■ **The task**: Your task is to copy every line of the entries that holds the word "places".

■ **Data supplied**:

Content starts

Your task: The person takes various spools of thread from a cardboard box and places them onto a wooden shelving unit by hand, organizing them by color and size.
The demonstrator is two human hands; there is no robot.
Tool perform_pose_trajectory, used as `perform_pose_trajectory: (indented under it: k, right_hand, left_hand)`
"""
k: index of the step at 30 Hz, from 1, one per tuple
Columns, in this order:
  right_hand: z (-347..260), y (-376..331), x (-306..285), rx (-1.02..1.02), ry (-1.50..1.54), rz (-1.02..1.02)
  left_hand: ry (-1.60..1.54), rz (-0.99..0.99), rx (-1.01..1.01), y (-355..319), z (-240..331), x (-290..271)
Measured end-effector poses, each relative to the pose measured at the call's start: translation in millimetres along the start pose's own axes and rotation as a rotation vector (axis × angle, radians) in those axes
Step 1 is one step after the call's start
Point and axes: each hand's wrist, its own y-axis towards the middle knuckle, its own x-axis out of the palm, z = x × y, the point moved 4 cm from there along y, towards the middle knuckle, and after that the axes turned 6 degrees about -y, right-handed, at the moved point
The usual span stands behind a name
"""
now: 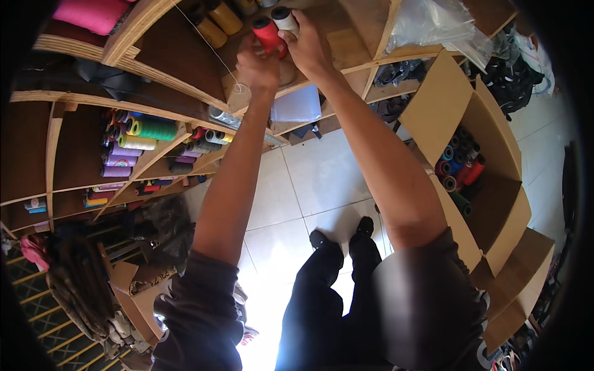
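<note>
Both arms reach up to a wooden shelf compartment (346,46) at the top of the view. My left hand (257,68) is closed around the lower part of a red thread spool (265,32), whose dark core end faces up. Beside it, my right hand (309,51) grips a white thread spool (285,20) with a black core end. The two spools are close together, side by side. Some of the fingers are hidden behind the spools. Farther back in the compartment stand yellow-brown spools (224,17).
Shelves at left hold several coloured spools (151,130). An open cardboard box (504,142) with more spools stands on the tiled floor (281,179) at right. Clear plastic sheeting (430,28) hangs by the upper right shelf. A loose white thread (207,42) dangles left of my hands.
</note>
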Motion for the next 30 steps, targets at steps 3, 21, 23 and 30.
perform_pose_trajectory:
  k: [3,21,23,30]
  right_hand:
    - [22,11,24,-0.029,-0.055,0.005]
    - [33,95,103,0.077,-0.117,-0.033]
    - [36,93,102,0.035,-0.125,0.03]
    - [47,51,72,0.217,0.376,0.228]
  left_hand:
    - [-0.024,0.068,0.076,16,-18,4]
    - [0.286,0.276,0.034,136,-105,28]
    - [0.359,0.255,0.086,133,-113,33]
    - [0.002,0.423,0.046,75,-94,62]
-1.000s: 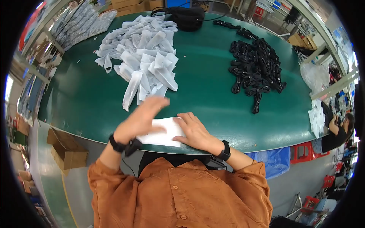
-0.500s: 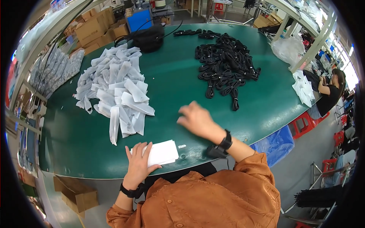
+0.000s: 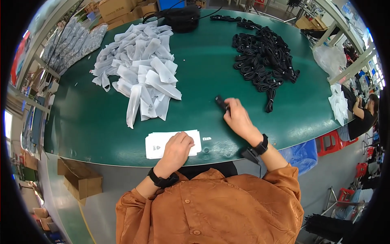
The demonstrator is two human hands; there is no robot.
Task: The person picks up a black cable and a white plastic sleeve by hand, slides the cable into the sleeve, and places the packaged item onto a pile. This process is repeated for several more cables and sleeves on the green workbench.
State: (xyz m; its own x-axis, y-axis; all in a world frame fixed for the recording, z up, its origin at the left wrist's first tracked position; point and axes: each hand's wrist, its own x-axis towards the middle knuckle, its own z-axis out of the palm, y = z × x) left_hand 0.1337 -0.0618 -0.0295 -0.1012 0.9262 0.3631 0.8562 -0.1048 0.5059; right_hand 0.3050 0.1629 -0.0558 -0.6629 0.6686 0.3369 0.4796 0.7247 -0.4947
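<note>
The left hand (image 3: 177, 149) lies flat, fingers loosely curled, pressing on a white flat bag (image 3: 161, 145) that sits at the near edge of the green table (image 3: 89, 126), at about 6 o'clock on its top; the hand covers the bag's right half and grips nothing; a small white label (image 3: 206, 139) lies just beside the bag toward 3 o'clock. The right hand (image 3: 239, 119) reaches out toward 1 o'clock, its fingers closed around a small black piece (image 3: 220, 103) whose end sticks out past the fingertips toward 11 o'clock; whether that piece is lifted or resting on the table cannot be told. A heap of black coiled cables (image 3: 262, 53) spreads at 1 o'clock on the table, well apart from the right hand; a pile of white bags (image 3: 140, 69) lies at 11 o'clock; a black pouch (image 3: 180, 18) sits at 12 o'clock on the far edge; a cardboard box (image 3: 79, 181) stands on the floor at 8 o'clock; another person (image 3: 363, 116) sits at 3 o'clock beyond the table's end.
</note>
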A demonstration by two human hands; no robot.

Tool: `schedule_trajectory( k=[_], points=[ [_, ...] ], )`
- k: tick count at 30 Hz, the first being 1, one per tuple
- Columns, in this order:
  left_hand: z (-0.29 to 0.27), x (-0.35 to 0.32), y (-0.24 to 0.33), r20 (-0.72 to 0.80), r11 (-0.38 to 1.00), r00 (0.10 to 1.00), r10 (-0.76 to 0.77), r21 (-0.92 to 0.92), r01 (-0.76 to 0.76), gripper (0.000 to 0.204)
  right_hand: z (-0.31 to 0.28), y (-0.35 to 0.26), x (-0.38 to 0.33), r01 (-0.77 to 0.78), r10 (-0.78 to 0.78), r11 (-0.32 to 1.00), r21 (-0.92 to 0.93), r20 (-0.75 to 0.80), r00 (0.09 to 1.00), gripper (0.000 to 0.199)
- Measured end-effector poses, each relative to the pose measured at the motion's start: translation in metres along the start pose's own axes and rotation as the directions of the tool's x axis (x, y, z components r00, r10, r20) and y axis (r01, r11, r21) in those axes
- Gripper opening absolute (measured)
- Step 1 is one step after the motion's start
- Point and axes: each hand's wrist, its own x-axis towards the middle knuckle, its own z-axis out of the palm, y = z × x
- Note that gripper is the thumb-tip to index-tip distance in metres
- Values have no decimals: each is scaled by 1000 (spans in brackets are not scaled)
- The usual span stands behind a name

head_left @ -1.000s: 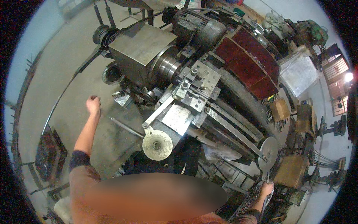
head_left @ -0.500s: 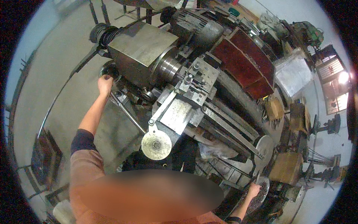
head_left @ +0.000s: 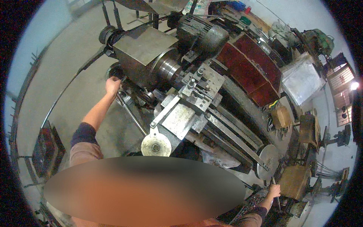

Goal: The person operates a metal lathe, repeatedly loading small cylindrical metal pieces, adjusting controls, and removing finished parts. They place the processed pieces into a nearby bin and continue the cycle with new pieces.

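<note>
A grey lathe-like machine with a shiny cylindrical spindle [head_left: 169, 69] and a metal tool block [head_left: 206, 79] lies before me. At its near left end, my left hand [head_left: 113, 86] is closed at the lower rim of a dark round handwheel [head_left: 114, 70]; the fingertips are partly hidden. Far to the lower right, my right hand [head_left: 275, 190] is wrapped round a thin metal lever [head_left: 279, 204] just below a round metal disc [head_left: 267, 162]. A long flat bar [head_left: 238, 135] joins that disc to the carriage. Another pale disc [head_left: 156, 145] sits nearer the middle.
A motor [head_left: 200, 33] and a dark red metal box [head_left: 249, 68] stand behind the machine. A slanted steel rod [head_left: 131, 114] runs beside my left forearm. Cardboard boxes [head_left: 295, 182] are at the right. A blurred patch hides part of the lower middle.
My right hand has swung to the right with the lever. My left hand stays at the handwheel. The whole view has shifted slightly.
</note>
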Motion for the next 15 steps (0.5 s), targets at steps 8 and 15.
schedule_trajectory(
  k=[8,15],
  points=[
    [-27,19,-37,266,926,961,-77,-338,168,28,19,-8,-75,135,-6,948,289,-407,913,59],
    [-35,16,-102,459,796,878,138,476,-374,35,-25,-35,-210,-6,-14,658,753,20,1000,37]
  ],
)
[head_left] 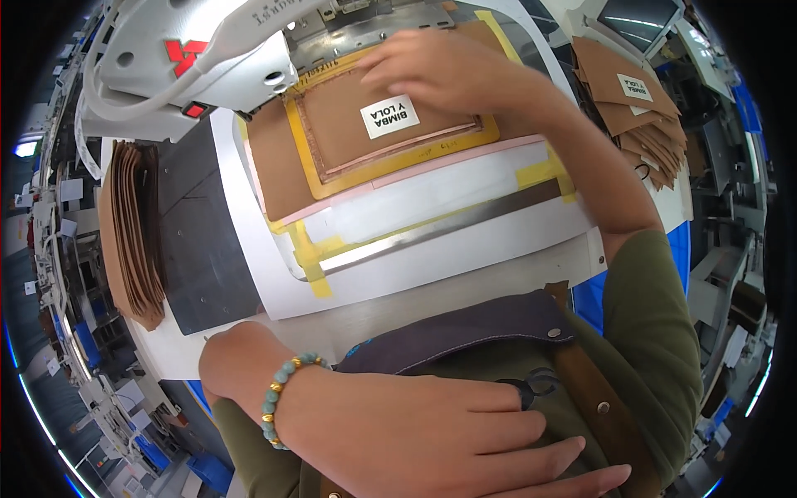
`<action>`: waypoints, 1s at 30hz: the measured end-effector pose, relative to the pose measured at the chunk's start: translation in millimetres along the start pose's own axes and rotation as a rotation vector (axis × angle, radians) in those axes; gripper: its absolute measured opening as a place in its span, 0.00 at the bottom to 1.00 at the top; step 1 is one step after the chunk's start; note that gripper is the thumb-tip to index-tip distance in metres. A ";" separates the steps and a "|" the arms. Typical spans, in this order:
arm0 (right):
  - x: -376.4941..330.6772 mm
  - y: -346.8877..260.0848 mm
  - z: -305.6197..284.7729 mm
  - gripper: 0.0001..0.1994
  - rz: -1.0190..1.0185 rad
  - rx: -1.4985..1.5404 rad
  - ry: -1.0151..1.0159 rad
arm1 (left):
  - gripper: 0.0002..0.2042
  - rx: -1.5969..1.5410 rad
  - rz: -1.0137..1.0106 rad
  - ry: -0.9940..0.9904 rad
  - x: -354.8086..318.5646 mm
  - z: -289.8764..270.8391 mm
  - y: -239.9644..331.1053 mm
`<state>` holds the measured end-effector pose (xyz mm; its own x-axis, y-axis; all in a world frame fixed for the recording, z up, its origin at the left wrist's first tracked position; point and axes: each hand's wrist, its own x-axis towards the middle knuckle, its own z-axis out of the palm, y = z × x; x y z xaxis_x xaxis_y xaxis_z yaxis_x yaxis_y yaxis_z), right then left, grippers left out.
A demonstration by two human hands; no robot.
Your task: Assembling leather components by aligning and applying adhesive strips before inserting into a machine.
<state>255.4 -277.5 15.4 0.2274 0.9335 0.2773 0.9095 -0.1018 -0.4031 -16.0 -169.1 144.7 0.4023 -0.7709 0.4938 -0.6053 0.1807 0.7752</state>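
Note:
My right hand (440, 70) reaches over the far part of a yellow frame-shaped template (403, 156), with its fingers loosely bent and apart. Inside the template lies a brown panel (336, 124) bearing a white printed label (390, 116). Whether the fingertips touch the panel or hover just above it, I cannot tell. Close to my body, my left hand (415, 423) has its fingers stretched out toward the right, and a beaded bracelet circles its wrist. A small black looped object (544, 383) shows beside its index finger; the thumb is hidden.
A white sewing machine head (241, 50) overhangs the far left of the template. The work lies on a white sheet (382, 280) with yellow tape. Brown folded pieces (129, 232) stand at the left; more brown labelled pieces (635, 108) are stacked at the right.

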 end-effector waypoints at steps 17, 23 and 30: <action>-62.1 -0.8 10.9 0.21 0.064 -0.546 0.044 | 0.30 1.188 -0.891 0.073 -121.2 -58.6 -110.8; -62.4 -4.8 15.0 0.22 0.112 -0.607 0.044 | 0.30 1.205 -0.857 0.151 -134.0 -68.2 -138.4; -53.2 -9.3 15.2 0.21 0.129 -0.596 0.027 | 0.30 1.268 -0.881 0.146 -134.7 -70.2 -141.3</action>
<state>229.5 -320.9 -8.9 0.3500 0.8927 0.2839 0.9107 -0.3952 0.1202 63.6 -48.0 -3.7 0.9471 -0.2735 0.1679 -0.2835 -0.9582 0.0385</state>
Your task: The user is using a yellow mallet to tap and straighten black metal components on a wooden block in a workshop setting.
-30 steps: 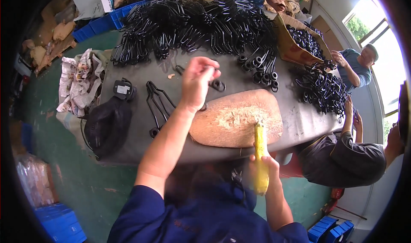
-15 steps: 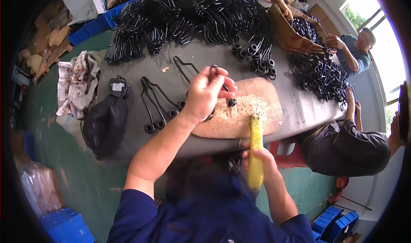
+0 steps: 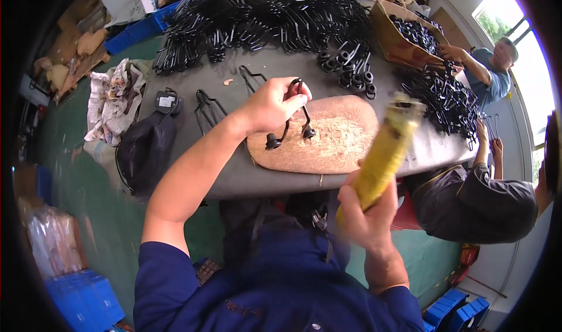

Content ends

■ **Exercise result**:
Your task: The person takes various spools of thread from a cardboard box and places them onto a wooden shelving unit by hand, organizing them by color and size.
Task: The person picks up a black cable and a white plastic sleeve by hand, slides the cable into the sleeve, and places the packaged item onto a pile. This process is repeated for several more cables and sleeves on the green workbench.

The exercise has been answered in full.